O interno do semiaberto, Adriano da Silva, de 34 anos, foi encontrado morto neste sábado (31) com 11 perfurações de tiro na obra que trabalhava no Bairro Estrela Porã, em Dourados. Funcionários da obra reconheceram o autor como sendo Carmo Alves Felicio, de 39 anos, foragido há cinco dias do EPMRSA-D (Estabelecimento Penal de Regime Aberto e Semiaberto de Dourados). Segundo eles, Carmo é do PCC (Primeiro Comando da Capital) e teria uma “rixa” com Adriano.

De acordo com o boletim de ocorrência, a vítima estaria saindo do serviço quando foi executado em frente a porta do alojamento.

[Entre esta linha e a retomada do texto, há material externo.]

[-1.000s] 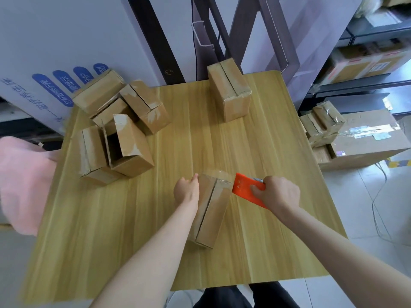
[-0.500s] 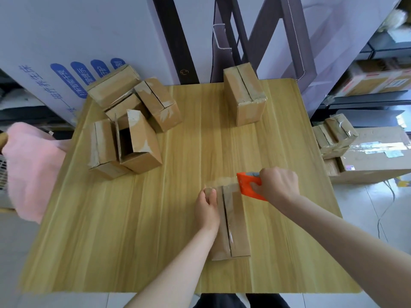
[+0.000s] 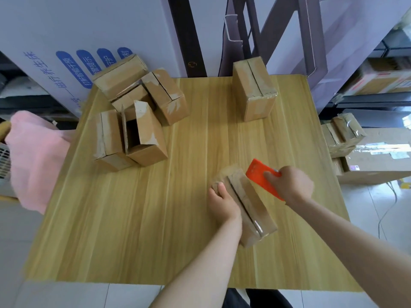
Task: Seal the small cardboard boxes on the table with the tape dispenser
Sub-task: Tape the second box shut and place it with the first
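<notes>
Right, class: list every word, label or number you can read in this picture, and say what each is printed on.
"磁疗养生床": blue print on the white carton.
"打鼾智能干预": white print on a blue pill on that carton; blurred, so uncertain.
Other pills: cut off by the boxes, not readable whole.
Labels on the floor carton and shelf box: too blurred.
Dispenser: no readable text.

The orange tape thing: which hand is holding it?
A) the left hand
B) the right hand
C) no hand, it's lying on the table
B: the right hand grips the orange tape dispenser beside the box, which the left hand holds.
</notes>
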`<move>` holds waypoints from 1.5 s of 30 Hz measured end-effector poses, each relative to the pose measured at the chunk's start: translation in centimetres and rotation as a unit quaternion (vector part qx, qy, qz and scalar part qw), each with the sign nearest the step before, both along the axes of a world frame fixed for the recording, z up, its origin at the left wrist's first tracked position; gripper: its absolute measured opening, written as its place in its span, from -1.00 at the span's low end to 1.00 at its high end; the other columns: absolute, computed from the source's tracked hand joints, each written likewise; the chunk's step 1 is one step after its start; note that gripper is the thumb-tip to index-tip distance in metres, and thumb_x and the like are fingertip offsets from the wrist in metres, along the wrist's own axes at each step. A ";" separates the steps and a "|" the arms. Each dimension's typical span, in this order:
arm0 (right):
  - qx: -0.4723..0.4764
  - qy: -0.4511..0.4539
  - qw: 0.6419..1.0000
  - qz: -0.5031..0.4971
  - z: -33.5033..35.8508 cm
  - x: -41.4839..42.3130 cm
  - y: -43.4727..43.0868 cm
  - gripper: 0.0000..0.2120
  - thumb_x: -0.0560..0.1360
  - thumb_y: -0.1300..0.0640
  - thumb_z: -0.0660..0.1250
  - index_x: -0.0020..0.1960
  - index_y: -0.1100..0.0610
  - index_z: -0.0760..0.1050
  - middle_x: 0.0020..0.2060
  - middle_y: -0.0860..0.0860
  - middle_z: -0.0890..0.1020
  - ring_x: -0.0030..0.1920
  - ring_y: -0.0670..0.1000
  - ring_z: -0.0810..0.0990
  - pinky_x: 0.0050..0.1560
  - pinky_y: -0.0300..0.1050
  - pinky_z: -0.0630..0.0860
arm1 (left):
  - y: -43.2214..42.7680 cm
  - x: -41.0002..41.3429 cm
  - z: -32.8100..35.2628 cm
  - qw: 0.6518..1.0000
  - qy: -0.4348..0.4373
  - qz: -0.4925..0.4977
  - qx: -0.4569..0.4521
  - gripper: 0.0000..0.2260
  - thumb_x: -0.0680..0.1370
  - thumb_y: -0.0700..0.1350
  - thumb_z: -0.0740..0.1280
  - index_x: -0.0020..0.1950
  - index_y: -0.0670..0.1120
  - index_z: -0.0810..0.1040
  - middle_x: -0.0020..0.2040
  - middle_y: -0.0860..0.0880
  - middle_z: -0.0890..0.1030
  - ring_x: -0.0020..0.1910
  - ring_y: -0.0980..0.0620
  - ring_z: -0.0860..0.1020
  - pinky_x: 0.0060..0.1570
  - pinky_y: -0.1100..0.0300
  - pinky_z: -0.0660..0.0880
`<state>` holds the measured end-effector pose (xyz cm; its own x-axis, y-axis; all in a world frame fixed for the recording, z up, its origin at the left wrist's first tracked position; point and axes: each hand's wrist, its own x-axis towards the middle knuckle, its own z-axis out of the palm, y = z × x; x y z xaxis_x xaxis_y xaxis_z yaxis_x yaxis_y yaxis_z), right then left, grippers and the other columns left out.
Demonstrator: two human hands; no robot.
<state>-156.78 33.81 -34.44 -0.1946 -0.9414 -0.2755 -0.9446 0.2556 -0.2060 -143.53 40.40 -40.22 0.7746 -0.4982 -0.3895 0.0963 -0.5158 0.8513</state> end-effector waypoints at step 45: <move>-0.076 -0.398 0.860 -0.310 1.9 1.8 4.9 -0.51 0.38 -0.24 0.38 -0.47 0.13 0.44 -0.65 -0.08 0.42 -0.59 -0.06 0.40 -0.49 -0.18 0.32 | -8.4 3.8 5.8 0.706 -0.286 -0.603 0.237 -0.49 0.52 -0.04 0.37 0.44 0.16 0.32 0.40 0.05 0.39 0.29 -0.04 0.46 0.07 0.14 0.43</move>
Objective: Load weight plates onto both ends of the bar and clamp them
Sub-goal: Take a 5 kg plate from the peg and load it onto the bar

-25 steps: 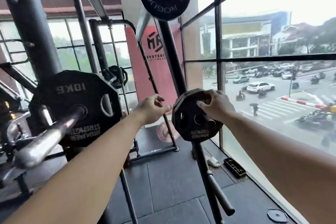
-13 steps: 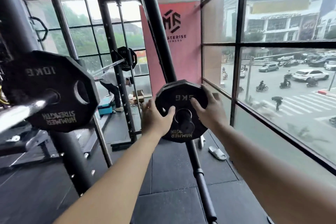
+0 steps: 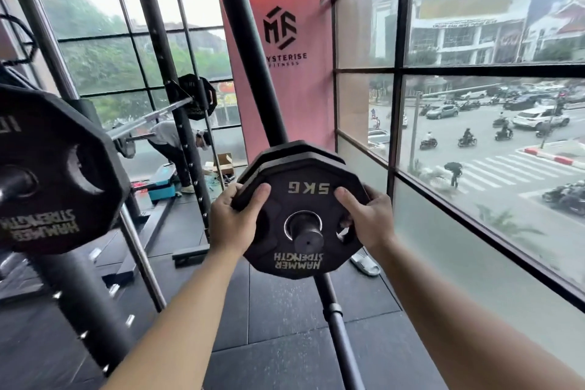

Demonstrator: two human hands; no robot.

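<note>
A black 5 kg weight plate (image 3: 304,260) hangs on a storage peg (image 3: 307,239) of the slanted rack post, with a second plate's edge (image 3: 285,149) showing behind it. My left hand (image 3: 235,222) grips the front plate's left rim, thumb on its face. My right hand (image 3: 367,220) grips its right rim, index finger on the face. At the far left, a black 10 kg plate (image 3: 60,174) sits on the barbell sleeve (image 3: 14,182).
The black rack post (image 3: 253,73) runs diagonally behind the plate down to the floor. A large window (image 3: 474,136) lines the right side. Another person (image 3: 171,139) bends over by a second loaded bar (image 3: 164,111). A sandal (image 3: 365,263) lies on the rubber floor.
My left hand went from empty air onto the 5 kg plate's left rim. Both hands now hold the plate, and the view has moved closer to it.
</note>
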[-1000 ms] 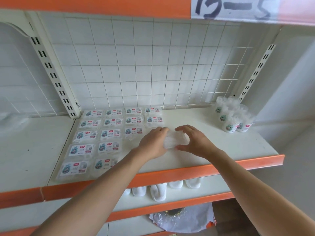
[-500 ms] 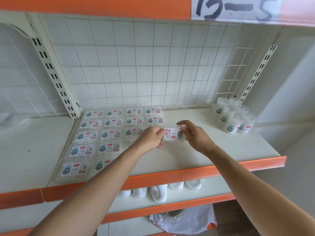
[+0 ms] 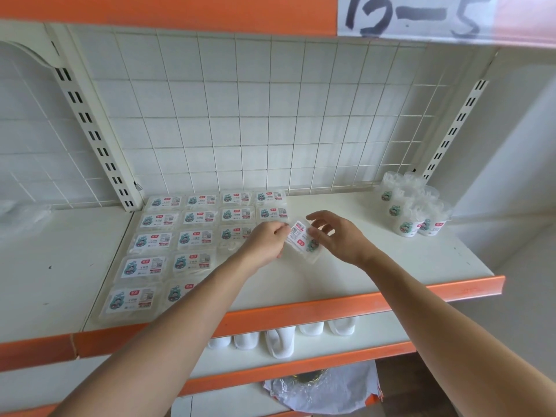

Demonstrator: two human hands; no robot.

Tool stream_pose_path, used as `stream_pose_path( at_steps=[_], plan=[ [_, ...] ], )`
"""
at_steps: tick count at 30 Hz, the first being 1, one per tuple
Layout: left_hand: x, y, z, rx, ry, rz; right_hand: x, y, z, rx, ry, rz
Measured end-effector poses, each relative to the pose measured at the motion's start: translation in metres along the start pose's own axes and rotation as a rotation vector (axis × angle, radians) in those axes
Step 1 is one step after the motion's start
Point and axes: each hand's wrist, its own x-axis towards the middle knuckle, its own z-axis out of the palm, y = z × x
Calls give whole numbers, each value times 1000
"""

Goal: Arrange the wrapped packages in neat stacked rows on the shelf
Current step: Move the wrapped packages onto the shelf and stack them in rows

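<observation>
Several flat wrapped packages (image 3: 162,221) with white labels lie in rows on the left part of the white shelf (image 3: 376,266). One more package (image 3: 302,240) is held just above the shelf, to the right of the rows, turned at an angle with its label up. My left hand (image 3: 264,243) pinches its left edge. My right hand (image 3: 334,236) holds its right side, thumb and fingers curled round it. My left forearm hides part of the front rows.
A cluster of clear plastic cups (image 3: 412,206) stands at the shelf's back right. A wire grid panel (image 3: 255,115) backs the shelf. An orange front edge (image 3: 361,305) runs along it. White containers (image 3: 279,341) sit on the shelf below, a crumpled bag (image 3: 325,389) lower still.
A second ago the package lay flat under both hands, blank side up. It has been lifted, turned label-up, and rotated to an angle between my hands.
</observation>
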Motion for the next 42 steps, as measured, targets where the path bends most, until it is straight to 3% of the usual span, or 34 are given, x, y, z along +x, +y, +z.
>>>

O gerente da empresa afirmou que vários funcionários são internos do semiaberto. Uma testemunha, que mora perto da obra, teria ouvido os disparos e visto dois homens com uniforme saindo correndo do local em uma rua lateral. Segundo ela, o homem que levava a arma tinha ainda um capacete na outra mão. O outro suspeito também carregava um capacete e ferramentas.

O boletim de ocorrência ainda cita que muitos funcionários, que não quiseram se identificar, estavam trabalhando em cima dos prédios e viram o crime. Eles reconheceram o autor e disseram que ele já trabalhou no local, o que explicaria o uniforme, mas não souberam dizer quando.

Os funcionários afirmaram que Adriano é contra o PCC, do qual Carmo e outro homem, Renan Oliveira Freitas, fazem parte. Renan trabalha na obra, mas a polícia ainda não sabe o envolvimento dele no homicídio. Os dois têm uma “rixa” com Adriano, o que teria culminado em sua morte. Segundo boletim, Carmo está foragido do semiaberto desde o dia 26 deste mês, e Renan saiu ontem (30) em condicional.

A Perícia contou cinco perfurações no tórax, quatro nas costas e duas no antebraço. Foram recolhidas no local, três munições deflagradas. O caso foi registrado como homicídio simples na Depac-DDOS (Delegacia de Pronto Atendimento de Dourados).